_DATA SEGMENT:_
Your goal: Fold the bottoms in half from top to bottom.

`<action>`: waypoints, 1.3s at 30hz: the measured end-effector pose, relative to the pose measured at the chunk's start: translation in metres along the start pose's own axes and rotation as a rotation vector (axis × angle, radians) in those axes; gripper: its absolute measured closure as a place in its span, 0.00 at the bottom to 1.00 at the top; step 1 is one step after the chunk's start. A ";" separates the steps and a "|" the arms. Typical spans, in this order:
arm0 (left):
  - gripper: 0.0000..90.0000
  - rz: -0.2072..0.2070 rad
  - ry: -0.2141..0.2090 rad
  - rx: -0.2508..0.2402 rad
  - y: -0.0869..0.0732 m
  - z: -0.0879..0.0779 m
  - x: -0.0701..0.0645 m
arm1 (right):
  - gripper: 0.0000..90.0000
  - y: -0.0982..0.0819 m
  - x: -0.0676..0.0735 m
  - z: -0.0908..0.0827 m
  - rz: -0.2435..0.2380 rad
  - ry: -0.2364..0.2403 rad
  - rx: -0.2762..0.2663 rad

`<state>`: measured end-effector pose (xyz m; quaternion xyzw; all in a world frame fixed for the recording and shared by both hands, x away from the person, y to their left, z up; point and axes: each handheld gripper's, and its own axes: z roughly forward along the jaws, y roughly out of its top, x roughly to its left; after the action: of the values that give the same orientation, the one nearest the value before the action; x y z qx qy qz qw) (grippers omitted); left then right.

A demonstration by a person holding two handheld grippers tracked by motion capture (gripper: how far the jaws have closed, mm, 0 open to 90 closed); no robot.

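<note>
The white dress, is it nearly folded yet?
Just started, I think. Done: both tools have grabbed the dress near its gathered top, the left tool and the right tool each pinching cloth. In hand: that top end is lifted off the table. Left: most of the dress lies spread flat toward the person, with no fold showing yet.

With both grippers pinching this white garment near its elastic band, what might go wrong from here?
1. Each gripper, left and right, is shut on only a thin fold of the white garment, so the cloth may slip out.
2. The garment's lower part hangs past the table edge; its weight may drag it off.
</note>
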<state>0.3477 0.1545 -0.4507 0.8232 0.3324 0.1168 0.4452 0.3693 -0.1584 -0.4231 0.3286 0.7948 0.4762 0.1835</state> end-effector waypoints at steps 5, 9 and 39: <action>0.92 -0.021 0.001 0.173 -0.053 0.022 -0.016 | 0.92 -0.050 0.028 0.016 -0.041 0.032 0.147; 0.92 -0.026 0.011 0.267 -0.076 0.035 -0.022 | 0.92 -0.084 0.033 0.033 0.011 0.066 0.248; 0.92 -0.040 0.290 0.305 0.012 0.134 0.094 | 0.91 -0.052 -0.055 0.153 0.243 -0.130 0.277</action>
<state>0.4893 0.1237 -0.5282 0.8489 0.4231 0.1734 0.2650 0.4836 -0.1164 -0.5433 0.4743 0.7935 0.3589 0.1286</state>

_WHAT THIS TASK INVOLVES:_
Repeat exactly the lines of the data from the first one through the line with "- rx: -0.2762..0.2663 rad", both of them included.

_EXERCISE OUTPUT:_
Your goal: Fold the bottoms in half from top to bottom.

`<action>`: waypoints, 1.3s at 30hz: the measured end-effector pose, relative to the pose measured at the chunk's start: translation in metres along the start pose's own axes and rotation as a rotation vector (axis × angle, radians) in those axes; gripper: its absolute measured closure as a place in its span, 0.00 at the bottom to 1.00 at the top; step 1 is one step after the chunk's start. A ";" separates the steps and a "|" the arms. Typical spans, in this order:
arm0 (left):
  - gripper: 0.0000..90.0000
  - rz: -0.2072..0.2070 rad
  - ry: -0.2141..0.2090 rad
  - rx: -0.2508..0.2402 rad
  - y: -0.0869..0.0732 m
  - z: -0.0879..0.0779 m
  - x: -0.0701..0.0645 m
arm1 (right):
  - gripper: 0.0000..90.0000
  - y: -0.0982..0.0819 m
  - x: -0.0676..0.0735 m
  - z: -0.0908..0.0827 m
  - rz: -0.2435..0.2380 rad
  - ry: -0.2364..0.2403 rad
  - rx: -0.2762..0.2663 rad

Nothing else remains in this exercise.